6. The third proposal, viz. the continuance of Sind with the Bombay Presidency, but directly under the control of the Governor-in-Council necessitating the repeal of all Acts and measures which authorize the delegation of powers by the Governor-in-Council to the Commissioner-in-Sind, has also a large measure of support. But the advocates of this proposals favour it onlyas a temporary arrangement until circumstances are ripe for Sind to become autonomous. They believe that Sind is backward with a large illiterate population, and that public life has not yet developed to that extent as would ensure in the people that independence of thought and action which is so necessary in an autonomous province, and are, therefore, of opinion that it would be of advantage of Sind to remain linked with the progressive province like the Bombay Presidency still for some time to come. But the Committee is of opinion that the cause of this backwarness of Sind is the neglect of Sind by the Bombay Government and the one man’s rule that prevails here at present, and that as soon as Sind is constituted as autonomous province and people are given responsibility of managing their own affairs this backwardness will disappear and Sind will soon fall in the lines with the other provinces. Also sooner Sind is put on the course of autonomy the better it is for it.
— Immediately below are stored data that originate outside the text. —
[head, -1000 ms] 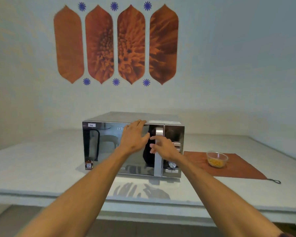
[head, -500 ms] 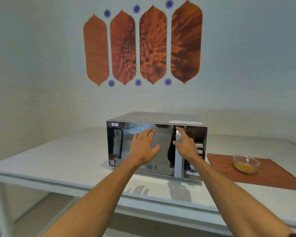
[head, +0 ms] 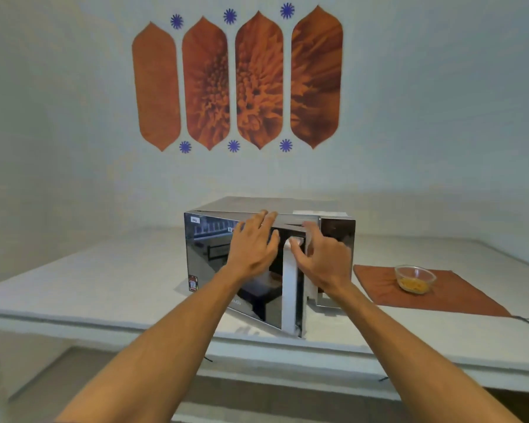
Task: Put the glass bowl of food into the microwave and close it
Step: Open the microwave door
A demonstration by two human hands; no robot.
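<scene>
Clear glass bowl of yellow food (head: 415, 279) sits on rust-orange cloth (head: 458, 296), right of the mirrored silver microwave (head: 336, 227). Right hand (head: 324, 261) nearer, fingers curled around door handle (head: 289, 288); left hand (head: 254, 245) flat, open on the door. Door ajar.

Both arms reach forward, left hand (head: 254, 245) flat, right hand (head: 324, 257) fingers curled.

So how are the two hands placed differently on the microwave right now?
The left hand lies flat, palm against the mirrored door, fingers up over its top edge. The right hand is curled at the door's handle, fingers hooked at the open edge of the door. The left braces; the right seems to pull. Both touch the microwave, and neither touches the glass bowl on the orange cloth.
</scene>
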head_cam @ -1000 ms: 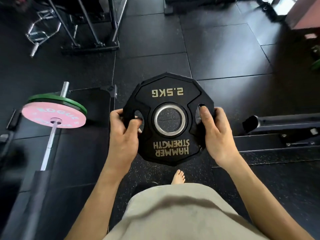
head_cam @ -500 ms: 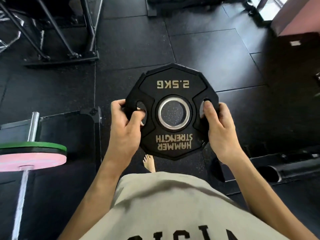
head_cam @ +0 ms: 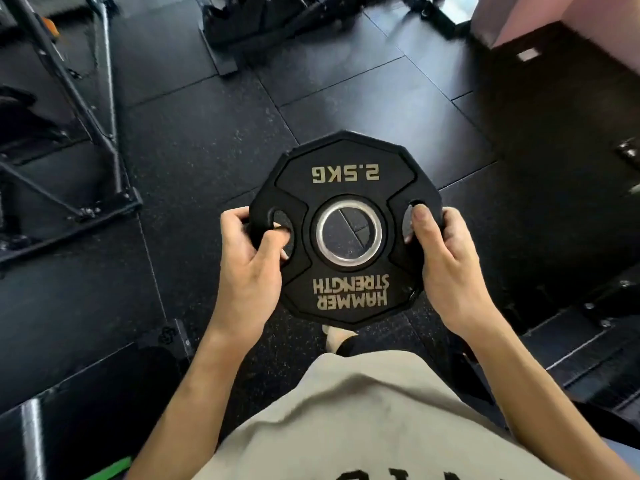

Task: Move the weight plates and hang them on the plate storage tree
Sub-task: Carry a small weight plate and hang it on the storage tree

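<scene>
A black 2.5 kg weight plate (head_cam: 346, 188) with gold lettering and a silver centre ring is held flat in front of my body, above the floor. My left hand (head_cam: 247, 271) grips its left edge, thumb through the left handle slot. My right hand (head_cam: 446, 268) grips the right edge, thumb lying in the right slot. No plate storage tree is recognisable in view.
Black rubber floor tiles (head_cam: 363, 81) spread ahead. A black metal rack frame (head_cam: 104, 140) stands at the left, another machine base (head_cam: 249, 26) at the top. A barbell end (head_cam: 33, 441) and green plate edge (head_cam: 107, 469) show bottom left. A pink block (head_cam: 568, 15) sits top right.
The view has swung right and forward with the plate still held in both hands. The barbell with the pink and green plates has slid down out of the left side.
</scene>
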The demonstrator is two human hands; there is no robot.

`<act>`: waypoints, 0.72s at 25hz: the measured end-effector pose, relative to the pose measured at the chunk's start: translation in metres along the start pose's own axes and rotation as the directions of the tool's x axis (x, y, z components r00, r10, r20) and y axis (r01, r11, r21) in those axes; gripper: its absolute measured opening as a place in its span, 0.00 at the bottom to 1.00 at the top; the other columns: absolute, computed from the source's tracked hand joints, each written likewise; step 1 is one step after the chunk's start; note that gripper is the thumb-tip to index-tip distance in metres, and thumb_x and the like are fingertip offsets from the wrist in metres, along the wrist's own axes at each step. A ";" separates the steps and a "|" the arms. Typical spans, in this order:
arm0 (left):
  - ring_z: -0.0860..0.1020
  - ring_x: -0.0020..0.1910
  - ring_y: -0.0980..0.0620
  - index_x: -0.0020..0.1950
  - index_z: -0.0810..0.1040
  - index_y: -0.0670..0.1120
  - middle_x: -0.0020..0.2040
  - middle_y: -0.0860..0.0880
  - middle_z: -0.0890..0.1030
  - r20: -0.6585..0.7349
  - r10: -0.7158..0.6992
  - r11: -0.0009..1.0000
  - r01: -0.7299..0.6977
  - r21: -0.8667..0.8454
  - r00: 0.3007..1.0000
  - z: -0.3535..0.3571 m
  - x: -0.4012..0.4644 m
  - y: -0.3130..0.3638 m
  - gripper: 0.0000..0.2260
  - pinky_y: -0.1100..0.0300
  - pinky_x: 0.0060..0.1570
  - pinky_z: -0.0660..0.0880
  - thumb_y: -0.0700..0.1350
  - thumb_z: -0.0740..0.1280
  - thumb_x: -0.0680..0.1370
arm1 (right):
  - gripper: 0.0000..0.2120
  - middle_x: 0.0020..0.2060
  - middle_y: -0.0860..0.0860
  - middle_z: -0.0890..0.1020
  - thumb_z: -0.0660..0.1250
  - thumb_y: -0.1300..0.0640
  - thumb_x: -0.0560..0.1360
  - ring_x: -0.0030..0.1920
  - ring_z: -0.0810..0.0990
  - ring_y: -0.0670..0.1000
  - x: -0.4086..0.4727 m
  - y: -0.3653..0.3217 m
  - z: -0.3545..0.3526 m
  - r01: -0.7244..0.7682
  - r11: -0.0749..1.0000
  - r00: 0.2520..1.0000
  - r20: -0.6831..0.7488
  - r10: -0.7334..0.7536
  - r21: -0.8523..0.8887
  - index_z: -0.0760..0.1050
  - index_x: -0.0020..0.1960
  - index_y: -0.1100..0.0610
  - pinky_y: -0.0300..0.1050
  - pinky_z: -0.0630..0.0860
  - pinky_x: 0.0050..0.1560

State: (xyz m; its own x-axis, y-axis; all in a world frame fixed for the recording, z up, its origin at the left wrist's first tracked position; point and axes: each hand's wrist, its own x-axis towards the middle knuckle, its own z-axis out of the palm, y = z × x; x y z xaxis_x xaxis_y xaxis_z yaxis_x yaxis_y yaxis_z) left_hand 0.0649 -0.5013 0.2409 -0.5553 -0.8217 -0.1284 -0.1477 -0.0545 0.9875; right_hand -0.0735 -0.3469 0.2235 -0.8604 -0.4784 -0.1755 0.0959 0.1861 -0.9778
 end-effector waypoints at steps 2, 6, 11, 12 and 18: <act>0.74 0.35 0.63 0.51 0.68 0.49 0.39 0.55 0.76 0.028 0.011 1.000 -0.011 0.009 1.000 0.017 0.054 0.006 0.07 0.68 0.38 0.73 0.40 0.64 0.76 | 0.17 0.36 0.45 0.76 0.61 0.38 0.77 0.36 0.74 0.42 0.050 -0.005 0.008 0.002 1.000 1.000 -0.004 -0.002 0.009 0.69 0.46 0.53 0.44 0.71 0.42; 0.75 0.36 0.62 0.51 0.69 0.50 0.40 0.54 0.76 0.051 -0.025 0.999 0.023 0.040 0.998 0.059 0.165 0.030 0.08 0.65 0.39 0.74 0.43 0.64 0.74 | 0.20 0.34 0.42 0.77 0.61 0.35 0.73 0.36 0.75 0.41 0.158 -0.028 0.016 -0.037 0.999 0.999 -0.036 0.037 0.005 0.70 0.46 0.52 0.46 0.72 0.42; 0.75 0.37 0.59 0.51 0.70 0.52 0.37 0.57 0.77 0.134 -0.040 0.998 0.034 0.048 0.990 0.118 0.283 0.050 0.10 0.57 0.42 0.74 0.46 0.64 0.72 | 0.19 0.35 0.44 0.76 0.61 0.34 0.74 0.35 0.75 0.40 0.271 -0.052 0.010 -0.079 0.997 0.991 -0.110 0.081 0.023 0.69 0.46 0.51 0.42 0.73 0.40; 0.75 0.38 0.58 0.51 0.70 0.52 0.37 0.56 0.77 0.159 -0.044 0.998 0.037 0.045 0.986 0.132 0.308 0.053 0.10 0.56 0.43 0.73 0.46 0.64 0.72 | 0.19 0.35 0.44 0.76 0.60 0.35 0.73 0.34 0.74 0.38 0.295 -0.056 0.008 -0.087 0.996 0.986 -0.141 0.090 0.025 0.68 0.46 0.52 0.39 0.72 0.38; 0.74 0.37 0.58 0.52 0.69 0.52 0.34 0.60 0.78 0.341 -0.018 0.999 0.007 0.032 0.940 0.233 0.485 0.071 0.10 0.55 0.42 0.73 0.46 0.64 0.72 | 0.21 0.30 0.40 0.77 0.59 0.39 0.73 0.31 0.74 0.35 0.461 -0.076 -0.003 -0.076 0.997 0.943 -0.321 0.082 0.032 0.69 0.47 0.58 0.29 0.70 0.33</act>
State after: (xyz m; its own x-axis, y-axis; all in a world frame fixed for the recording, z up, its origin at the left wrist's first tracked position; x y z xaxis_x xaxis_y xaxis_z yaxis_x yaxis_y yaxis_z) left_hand -0.4054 -0.7715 0.2280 -0.7983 -0.5779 -0.1693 -0.1777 -0.0425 0.9832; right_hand -0.4790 -0.5789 0.2173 -0.9646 -0.1602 -0.2094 0.1773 0.1940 -0.9649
Further, it is not self-respecting for the people of Sind to say that they can not advance on their own merits but that they must advance because of their connection with Bombay and borrowed progressiveness of the latter. It is said that if the Act of 1868 is repealed and the extraordinary powers which the Commissioner-in-Sind enjoys at present are taken away from him many of the evils from which Sind suffers will be removed. In the first place the Committee feels very doubtful if Government will consent to the repeal of this Act, for all the enquiries that have been made by the Government in this matter in the past have in their view, confirmed the utility of this Act is as much as it relieves the Governor-in-Council of much of the work relating to Sind and helps to expedite the disposal of Sind matters. The decentralization commission was strongly in favourof this Act. The late Mr. Gokhale also supported it. Secondly the Committee does not believe that the remedy for the existing evils of the administration in the province lies in increasing the control from above but in the bringing to bear the pressure of public opinion of Sind directly upon the Government in Sind and making its administration responsible to the people of Sind and Sind alone. The Committee further sees many objections to Sind’s connection with Bombay. Sind has nothing in common with Bombay. Its history is different; its traditions are different; the customs and habits of its people are different; its economic problems are different; it is geographical isolated. It was merely an accident which brought on the linking of Sind with Bombay in the year 1847. Bombay was the westernmost Presidency under the British at that time and was the only convenient base from which the Government of Sind could be carried on. It is also a well known fact and this is our strongest argument, that the interests of Sind have been entirely neglected at the hands of the Bombay Government. The construction of the through railway connection between Karachi and Delhi and direct broadguage railway line between Karachi and Bombay have been put off through the dilatoriness of the Bombay Government. This is only one instance but many more could be cited. Not only that but owing to the natural rivalry between the city of Karachi and Bombay, the interests of Karachi are likely to suffer as they have done in the past at the hands of the Bombay.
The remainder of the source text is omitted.